Apesar de suas limitações, SAMIM é o primeiro destacamento de segurança regional totalmente autofinanciado no continente. Apesar da reticência de alguns países da SADC em se aproximar de doadores externos, a SADC já abordou formalmente a União Europeia (UE) para financiamento, assim como Ruanda vários meses antes. Ambos pedidos ainda estão pendentes, mas espera-se que SAMIM receba cerca de 10 milhões de euros. Isso não irá responder a todas as necessidades, levantando ainda mais as preocupações sobre as perspectivas de reforçar as capacidades tão necessárias e, por extensão, o sucesso da missão.

Tendo recentemente garantido 1,8 milhões de euros do Fundo de Resposta de Emergência da UE em Julho, a SADC anunciou o lançamento de seu Programa de Apoio à Consolidação da Paz, que se concentrará na capacitação da polícia e dos serviços prisionais, no empoderamento de mulheres e jovens e no diálogo com líderes cívicos.

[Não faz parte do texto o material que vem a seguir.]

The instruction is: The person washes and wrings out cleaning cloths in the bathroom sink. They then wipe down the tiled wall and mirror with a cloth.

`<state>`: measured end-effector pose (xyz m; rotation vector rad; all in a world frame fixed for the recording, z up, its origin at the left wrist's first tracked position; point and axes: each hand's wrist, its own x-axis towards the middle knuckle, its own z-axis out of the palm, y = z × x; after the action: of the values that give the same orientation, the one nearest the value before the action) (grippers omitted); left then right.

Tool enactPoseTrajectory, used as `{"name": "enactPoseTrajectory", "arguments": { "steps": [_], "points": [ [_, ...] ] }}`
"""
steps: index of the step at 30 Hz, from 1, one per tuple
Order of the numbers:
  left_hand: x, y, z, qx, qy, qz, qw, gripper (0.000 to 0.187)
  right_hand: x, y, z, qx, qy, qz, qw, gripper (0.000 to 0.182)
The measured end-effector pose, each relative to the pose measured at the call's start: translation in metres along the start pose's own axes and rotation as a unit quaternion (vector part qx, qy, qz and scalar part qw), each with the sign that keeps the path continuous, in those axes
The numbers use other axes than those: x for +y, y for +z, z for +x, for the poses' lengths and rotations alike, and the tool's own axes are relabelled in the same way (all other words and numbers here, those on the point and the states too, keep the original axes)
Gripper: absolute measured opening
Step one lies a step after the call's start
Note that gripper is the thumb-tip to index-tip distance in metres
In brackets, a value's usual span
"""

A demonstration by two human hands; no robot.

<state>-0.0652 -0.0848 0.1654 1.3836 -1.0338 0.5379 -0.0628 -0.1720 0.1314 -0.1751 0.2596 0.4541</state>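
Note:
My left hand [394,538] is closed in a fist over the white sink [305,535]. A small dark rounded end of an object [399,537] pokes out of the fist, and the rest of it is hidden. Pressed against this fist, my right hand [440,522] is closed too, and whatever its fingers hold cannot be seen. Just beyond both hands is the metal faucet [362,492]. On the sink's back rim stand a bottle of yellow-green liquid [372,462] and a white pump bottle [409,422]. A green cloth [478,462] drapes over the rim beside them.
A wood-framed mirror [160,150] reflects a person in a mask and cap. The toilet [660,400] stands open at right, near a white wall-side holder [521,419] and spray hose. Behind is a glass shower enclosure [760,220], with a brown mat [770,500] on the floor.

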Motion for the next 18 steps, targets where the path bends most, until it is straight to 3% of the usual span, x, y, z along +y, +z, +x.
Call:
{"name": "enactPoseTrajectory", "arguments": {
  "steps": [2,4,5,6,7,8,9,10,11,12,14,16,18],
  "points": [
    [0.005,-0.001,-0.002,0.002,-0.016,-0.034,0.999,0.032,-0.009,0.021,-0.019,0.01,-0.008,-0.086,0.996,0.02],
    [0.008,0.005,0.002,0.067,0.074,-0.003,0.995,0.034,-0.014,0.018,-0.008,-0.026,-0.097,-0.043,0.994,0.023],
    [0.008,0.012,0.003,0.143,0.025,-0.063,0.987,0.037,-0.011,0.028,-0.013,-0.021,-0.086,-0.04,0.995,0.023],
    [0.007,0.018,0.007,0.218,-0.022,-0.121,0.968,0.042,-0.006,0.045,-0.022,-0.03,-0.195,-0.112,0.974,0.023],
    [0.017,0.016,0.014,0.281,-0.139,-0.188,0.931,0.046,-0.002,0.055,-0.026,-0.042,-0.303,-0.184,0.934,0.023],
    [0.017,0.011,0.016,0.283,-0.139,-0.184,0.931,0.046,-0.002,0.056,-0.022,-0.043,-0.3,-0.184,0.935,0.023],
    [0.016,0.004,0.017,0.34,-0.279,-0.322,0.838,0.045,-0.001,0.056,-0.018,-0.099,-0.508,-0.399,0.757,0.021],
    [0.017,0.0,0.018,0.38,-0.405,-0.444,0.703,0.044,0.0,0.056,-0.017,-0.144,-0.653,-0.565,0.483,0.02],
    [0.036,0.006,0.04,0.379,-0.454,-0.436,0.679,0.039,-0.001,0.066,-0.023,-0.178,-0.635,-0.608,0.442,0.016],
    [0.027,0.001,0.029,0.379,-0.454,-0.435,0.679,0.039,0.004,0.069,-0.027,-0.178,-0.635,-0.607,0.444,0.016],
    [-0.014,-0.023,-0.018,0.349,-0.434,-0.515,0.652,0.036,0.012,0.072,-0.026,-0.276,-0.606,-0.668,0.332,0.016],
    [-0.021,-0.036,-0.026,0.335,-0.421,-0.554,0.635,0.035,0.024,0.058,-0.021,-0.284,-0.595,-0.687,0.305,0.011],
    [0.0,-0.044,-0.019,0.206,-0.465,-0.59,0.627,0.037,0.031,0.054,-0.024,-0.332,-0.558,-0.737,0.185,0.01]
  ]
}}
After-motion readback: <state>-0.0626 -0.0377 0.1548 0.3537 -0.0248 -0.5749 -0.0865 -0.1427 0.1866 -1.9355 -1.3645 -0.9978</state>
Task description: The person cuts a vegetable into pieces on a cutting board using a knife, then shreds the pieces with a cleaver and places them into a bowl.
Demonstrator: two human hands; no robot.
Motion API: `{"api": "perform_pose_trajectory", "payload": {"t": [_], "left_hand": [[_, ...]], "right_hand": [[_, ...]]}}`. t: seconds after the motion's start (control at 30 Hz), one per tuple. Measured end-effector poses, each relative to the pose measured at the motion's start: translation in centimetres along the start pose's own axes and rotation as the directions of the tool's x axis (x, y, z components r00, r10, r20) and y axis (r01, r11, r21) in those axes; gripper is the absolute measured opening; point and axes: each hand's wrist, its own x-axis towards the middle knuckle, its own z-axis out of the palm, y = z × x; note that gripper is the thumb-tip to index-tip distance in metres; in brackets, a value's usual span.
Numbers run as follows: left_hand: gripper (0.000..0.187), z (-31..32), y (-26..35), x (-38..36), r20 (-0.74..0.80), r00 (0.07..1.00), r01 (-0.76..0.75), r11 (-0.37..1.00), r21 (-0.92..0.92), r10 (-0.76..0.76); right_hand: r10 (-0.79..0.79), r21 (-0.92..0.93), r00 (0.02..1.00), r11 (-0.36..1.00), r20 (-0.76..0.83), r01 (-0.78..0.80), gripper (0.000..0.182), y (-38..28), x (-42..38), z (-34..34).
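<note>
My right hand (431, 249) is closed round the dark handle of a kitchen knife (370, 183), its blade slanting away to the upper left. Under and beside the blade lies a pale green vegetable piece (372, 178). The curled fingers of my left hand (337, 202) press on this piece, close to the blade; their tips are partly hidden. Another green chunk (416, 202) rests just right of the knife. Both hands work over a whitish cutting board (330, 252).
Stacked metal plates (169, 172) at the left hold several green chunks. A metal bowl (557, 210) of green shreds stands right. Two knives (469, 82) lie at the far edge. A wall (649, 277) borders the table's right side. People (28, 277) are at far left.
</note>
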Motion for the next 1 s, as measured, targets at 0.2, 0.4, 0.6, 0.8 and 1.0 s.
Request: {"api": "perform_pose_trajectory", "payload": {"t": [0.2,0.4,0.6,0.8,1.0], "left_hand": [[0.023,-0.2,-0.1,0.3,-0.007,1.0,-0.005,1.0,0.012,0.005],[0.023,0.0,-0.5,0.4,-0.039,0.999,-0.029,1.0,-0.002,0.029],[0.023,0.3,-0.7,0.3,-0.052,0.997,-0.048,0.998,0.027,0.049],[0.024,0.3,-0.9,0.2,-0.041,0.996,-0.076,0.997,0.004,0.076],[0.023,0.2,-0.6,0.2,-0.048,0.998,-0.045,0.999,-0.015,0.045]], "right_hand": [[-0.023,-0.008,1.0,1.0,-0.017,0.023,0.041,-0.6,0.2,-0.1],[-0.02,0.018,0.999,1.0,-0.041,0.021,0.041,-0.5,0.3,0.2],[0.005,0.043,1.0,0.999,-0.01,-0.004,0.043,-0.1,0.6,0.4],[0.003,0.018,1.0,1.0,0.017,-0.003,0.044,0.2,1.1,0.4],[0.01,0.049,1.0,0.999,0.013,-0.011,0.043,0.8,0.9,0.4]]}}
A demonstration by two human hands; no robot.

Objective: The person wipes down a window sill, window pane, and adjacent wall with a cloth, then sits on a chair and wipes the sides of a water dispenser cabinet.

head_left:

O orçamento existente limitará o que for possível, e com a incerteza da instabilidade contínua em muitas partes da província, essas iniciativas provavelmente serão focadas apenas em áreas de segurança consolidada. É importante que eles também complementem outros esforços locais e internacionais.

Os líderes da SADC irão rever o progresso da missão na sua cimeira anual em Kinshasa em Agosto. Apesar dos desenvolvimentos positivos em algumas partes da província, há profundas preocupações de que a insurgência possa se espalhar ainda mais e que os insurgentes estejam a treinar novos recrutas e possam estar desenvolvendo novas bases e redes logísticas e de abastecimento nas províncias vizinhas. SAMIM já está sobrecarregado e mal equipado para assumir outras áreas. A SADC deve encontrar recursos adicionais e, ao mesmo tempo, continuar a navegar na dinâmica política e de segurança de Moçambique, ao mesmo tempo que se empenha em maiores sinergias com as forças de segurança do Ruanda.